Larrie D. Ferreiro. Ships and Science: The Birth of Naval Architecture in the Scientific Revolution, 1600-1800. Cambridge and London: MIT Press, 2007. xvii + 441 pp. $45.00 (cloth), ISBN 978-0-262-06259-6.
Reviewed by Erik Lund (Independent Scholar)
Published on H-War (August, 2007)
History with Differential Equations
Personally, I have to admit that my preference for history with partial differential equations is more theoretical than real. There are very few historians equally at home in the realm of engineering maths and the historical profession, and I am not one of them. Worse for Ferreiro's work, it is unlikely that many of these paragons work on the history of naval architecture. The history of naval architecture that we have has largely been the work of naval architects turned historians. Unfortunately, in spite of the great contributions of David Brown and especially Norman Friedman, historians have had occasion to grit their teeth and read on. This has been, and continues to be, the great complaint against internalist histories of the learned professions: too much attention to arcane detail, too little attention to historical context.
That is certainly not the direction I am going to take with Ferreiro's work. This is an important book, and a long (I apologize in advance) review. Challenging as passages of it may be, there has been no book like this ever, and until someone does better, the burden of the challenge is on the reader to understand, not upon the author to find some elusive compromise between accessibility and detail.
Is all the detail necessary? The first thing to say is that there is not enough detail by a long margin. This is not a comprehensive history of the building of ships in this period. Those details are still beyond us. Yet the fact that we do not have an adequate history of ship's rigging (for example) does not mean that the need for one is obvious. Against this I could cite the venerable controversies over ship design, but the argument is best made elsewhere, in the technological acid dream that is the introductory chapter of Gareth Menzies' enormously popular 1421 (2004).[1] Anyone who has ever been convinced by Menzies' descriptions of the details of the ships with which the Ming dynasty discovered the world could benefit from reading Ships and Science.
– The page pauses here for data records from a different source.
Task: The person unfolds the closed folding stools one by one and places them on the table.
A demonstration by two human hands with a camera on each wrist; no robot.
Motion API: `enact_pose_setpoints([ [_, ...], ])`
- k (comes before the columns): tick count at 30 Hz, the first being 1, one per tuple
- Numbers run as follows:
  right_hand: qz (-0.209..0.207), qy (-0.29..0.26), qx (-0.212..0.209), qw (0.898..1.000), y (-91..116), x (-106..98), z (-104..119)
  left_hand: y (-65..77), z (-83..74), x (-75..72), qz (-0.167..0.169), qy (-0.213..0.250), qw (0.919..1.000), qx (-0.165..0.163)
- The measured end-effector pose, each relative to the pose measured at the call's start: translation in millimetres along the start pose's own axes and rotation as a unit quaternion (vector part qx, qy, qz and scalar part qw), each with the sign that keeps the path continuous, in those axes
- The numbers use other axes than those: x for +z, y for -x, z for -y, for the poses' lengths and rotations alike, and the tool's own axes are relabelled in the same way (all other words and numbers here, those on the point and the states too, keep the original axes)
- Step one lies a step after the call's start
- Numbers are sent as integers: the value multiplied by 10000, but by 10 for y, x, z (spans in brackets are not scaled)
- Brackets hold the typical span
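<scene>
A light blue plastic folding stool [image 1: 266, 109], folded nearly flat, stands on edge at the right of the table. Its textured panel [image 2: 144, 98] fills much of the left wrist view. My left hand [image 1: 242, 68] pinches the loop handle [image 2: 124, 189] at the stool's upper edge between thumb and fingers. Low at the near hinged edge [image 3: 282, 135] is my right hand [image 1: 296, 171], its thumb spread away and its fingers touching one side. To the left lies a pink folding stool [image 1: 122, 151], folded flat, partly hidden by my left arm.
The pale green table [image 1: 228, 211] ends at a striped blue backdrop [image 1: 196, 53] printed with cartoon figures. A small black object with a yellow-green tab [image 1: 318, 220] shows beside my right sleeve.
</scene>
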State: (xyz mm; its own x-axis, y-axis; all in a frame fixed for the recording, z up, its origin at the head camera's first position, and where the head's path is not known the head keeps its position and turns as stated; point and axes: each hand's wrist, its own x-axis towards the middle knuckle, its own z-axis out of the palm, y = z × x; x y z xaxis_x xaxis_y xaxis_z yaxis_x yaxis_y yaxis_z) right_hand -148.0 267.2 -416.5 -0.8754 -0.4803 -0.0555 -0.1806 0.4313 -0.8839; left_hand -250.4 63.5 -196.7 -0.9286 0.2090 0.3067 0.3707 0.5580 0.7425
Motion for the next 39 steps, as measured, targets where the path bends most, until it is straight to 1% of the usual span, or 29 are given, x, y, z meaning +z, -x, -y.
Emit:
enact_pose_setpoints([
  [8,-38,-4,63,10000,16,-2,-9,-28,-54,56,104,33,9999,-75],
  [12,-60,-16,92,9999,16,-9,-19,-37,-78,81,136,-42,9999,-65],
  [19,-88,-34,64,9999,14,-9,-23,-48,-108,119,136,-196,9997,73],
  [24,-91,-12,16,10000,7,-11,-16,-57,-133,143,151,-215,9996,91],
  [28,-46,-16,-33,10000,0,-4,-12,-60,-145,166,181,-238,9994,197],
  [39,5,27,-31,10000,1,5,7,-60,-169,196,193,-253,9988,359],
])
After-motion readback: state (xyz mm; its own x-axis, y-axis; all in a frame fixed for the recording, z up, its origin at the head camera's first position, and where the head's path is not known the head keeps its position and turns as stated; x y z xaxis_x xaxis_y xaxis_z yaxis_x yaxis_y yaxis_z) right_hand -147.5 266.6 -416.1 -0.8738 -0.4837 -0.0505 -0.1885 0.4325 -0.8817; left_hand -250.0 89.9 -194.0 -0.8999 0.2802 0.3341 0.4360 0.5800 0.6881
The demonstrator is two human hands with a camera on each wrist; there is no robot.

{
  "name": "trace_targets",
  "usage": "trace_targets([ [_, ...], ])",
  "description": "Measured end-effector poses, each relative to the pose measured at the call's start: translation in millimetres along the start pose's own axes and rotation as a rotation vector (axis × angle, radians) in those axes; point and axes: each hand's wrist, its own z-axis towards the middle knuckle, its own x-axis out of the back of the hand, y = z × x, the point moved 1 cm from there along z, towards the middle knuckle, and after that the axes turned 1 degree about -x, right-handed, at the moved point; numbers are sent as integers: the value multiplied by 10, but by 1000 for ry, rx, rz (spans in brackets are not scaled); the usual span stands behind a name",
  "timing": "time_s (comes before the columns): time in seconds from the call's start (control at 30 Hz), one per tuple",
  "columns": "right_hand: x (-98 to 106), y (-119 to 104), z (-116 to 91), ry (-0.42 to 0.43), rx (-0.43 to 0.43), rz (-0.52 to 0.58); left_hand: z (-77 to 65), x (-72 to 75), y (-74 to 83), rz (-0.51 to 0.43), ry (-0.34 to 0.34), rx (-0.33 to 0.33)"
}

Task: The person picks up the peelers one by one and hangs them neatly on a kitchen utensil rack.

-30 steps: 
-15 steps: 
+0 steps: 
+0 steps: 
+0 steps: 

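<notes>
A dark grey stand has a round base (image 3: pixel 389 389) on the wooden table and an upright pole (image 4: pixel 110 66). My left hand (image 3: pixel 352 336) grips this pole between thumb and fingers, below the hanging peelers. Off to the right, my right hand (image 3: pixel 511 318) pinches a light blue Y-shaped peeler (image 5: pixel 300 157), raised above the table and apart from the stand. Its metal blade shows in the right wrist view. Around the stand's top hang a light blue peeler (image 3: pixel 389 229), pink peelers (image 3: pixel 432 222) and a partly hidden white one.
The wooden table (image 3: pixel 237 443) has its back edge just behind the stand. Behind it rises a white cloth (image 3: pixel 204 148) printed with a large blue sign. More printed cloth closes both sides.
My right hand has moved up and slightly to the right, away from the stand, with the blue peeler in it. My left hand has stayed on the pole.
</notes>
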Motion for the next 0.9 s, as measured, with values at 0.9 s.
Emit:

Ferreiro frames his work with incidents in the extraordinary life of Pierre Bouguer, the French astronomer whose 1746 Traitee de Navire founded the discipline of naval architecture, as the overexcited book jacket puts it. Actually, Ferreiro locates the origins of the discipline in a conventional, perfectly convincing, narrative of increasing state surveillance, bureaucratic control, and scientistic enthusiasm, particularly in the vast and fissiparous French state. The elder Colbert might have envisaged scientific design as a force multiplier (p. 66), but the real issue is the same as in the artillery and musket reforms of the next century, one of standardization and control. At no point in the eighteenth century did the scientific approach actually contribute to the design of a French (or other) warship in a meaningful way. Ferreiro joins many other recent writers in taking a run at the late eighteenth-century Society for the Improvement of Naval Architecture and its conviction that scientifically designed French warships were faster than British (pp. 176-80).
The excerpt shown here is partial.